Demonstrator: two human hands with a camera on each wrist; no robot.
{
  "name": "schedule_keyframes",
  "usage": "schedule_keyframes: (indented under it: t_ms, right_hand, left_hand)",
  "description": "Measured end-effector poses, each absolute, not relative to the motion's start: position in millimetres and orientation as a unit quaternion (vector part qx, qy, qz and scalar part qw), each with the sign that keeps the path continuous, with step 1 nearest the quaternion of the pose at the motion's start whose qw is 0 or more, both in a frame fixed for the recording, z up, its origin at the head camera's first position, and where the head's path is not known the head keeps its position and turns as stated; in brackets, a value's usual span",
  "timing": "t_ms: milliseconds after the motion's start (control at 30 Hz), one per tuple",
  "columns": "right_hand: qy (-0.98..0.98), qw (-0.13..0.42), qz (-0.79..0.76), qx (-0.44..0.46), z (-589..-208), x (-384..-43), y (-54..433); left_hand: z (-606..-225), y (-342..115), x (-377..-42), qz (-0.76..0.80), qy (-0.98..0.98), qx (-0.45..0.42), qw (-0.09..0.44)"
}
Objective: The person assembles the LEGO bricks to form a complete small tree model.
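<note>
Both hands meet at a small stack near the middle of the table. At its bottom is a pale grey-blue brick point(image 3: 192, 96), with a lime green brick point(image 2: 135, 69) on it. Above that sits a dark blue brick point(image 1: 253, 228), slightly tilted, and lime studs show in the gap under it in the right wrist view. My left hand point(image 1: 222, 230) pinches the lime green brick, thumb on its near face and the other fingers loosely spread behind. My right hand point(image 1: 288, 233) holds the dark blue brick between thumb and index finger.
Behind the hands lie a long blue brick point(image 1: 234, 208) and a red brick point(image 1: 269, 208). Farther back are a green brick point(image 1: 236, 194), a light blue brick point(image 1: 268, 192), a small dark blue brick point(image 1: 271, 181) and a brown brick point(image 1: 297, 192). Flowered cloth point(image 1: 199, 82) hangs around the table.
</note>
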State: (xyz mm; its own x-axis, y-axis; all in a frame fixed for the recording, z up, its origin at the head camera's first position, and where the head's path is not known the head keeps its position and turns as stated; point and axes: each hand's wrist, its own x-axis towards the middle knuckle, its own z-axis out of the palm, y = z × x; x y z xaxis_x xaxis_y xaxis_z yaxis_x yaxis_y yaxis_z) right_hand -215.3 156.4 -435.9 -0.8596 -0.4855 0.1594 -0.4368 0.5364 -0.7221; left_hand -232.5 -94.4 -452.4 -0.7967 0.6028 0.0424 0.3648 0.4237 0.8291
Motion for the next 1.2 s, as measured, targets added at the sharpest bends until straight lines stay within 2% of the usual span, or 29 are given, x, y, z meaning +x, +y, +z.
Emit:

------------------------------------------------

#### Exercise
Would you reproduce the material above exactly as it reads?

#### Reply
Demonstrator: two human hands with a camera on each wrist; no robot.
{
  "name": "schedule_keyframes",
  "usage": "schedule_keyframes: (indented under it: t_ms, right_hand, left_hand)",
  "description": "Measured end-effector poses, each absolute, not relative to the motion's start: position in millimetres and orientation as a unit quaternion (vector part qx, qy, qz and scalar part qw), each with the sign that keeps the path continuous, with step 1 nearest the quaternion of the pose at the motion's start whose qw is 0 or more, both in a frame fixed for the recording, z up, its origin at the head camera's first position, and where the head's path is not known the head keeps its position and turns as stated; in brackets, a value's usual span",
  "timing": "t_ms: milliseconds after the motion's start (control at 30 Hz), one per tuple",
  "columns": "right_hand: qy (-0.98..0.98), qw (-0.13..0.42), qz (-0.79..0.76), qx (-0.44..0.46), z (-589..-208), x (-384..-43), y (-54..433); left_hand: z (-606..-225), y (-342..115), x (-377..-42), qz (-0.76..0.80), qy (-0.98..0.98), qx (-0.45..0.42), qw (-0.09..0.44)"
}
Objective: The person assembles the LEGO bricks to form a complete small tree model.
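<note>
Both hands meet at a small stack near the middle of the table. At its bottom is a pale grey-blue brick point(image 3: 192, 96), with a lime green brick point(image 2: 135, 69) on it. Above that sits a dark blue brick point(image 1: 253, 228), slightly tilted, and lime studs show in the gap under it in the right wrist view. My left hand point(image 1: 222, 230) pinches the lime green brick, thumb on its near face and the other fingers loosely spread behind. My right hand point(image 1: 288, 233) holds the dark blue brick between thumb and index finger.
Behind the hands lie a long blue brick point(image 1: 234, 208) and a red brick point(image 1: 269, 208). Farther back are a green brick point(image 1: 236, 194), a light blue brick point(image 1: 268, 192), a small dark blue brick point(image 1: 271, 181) and a brown brick point(image 1: 297, 192). Flowered cloth point(image 1: 199, 82) hangs around the table.
</note>
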State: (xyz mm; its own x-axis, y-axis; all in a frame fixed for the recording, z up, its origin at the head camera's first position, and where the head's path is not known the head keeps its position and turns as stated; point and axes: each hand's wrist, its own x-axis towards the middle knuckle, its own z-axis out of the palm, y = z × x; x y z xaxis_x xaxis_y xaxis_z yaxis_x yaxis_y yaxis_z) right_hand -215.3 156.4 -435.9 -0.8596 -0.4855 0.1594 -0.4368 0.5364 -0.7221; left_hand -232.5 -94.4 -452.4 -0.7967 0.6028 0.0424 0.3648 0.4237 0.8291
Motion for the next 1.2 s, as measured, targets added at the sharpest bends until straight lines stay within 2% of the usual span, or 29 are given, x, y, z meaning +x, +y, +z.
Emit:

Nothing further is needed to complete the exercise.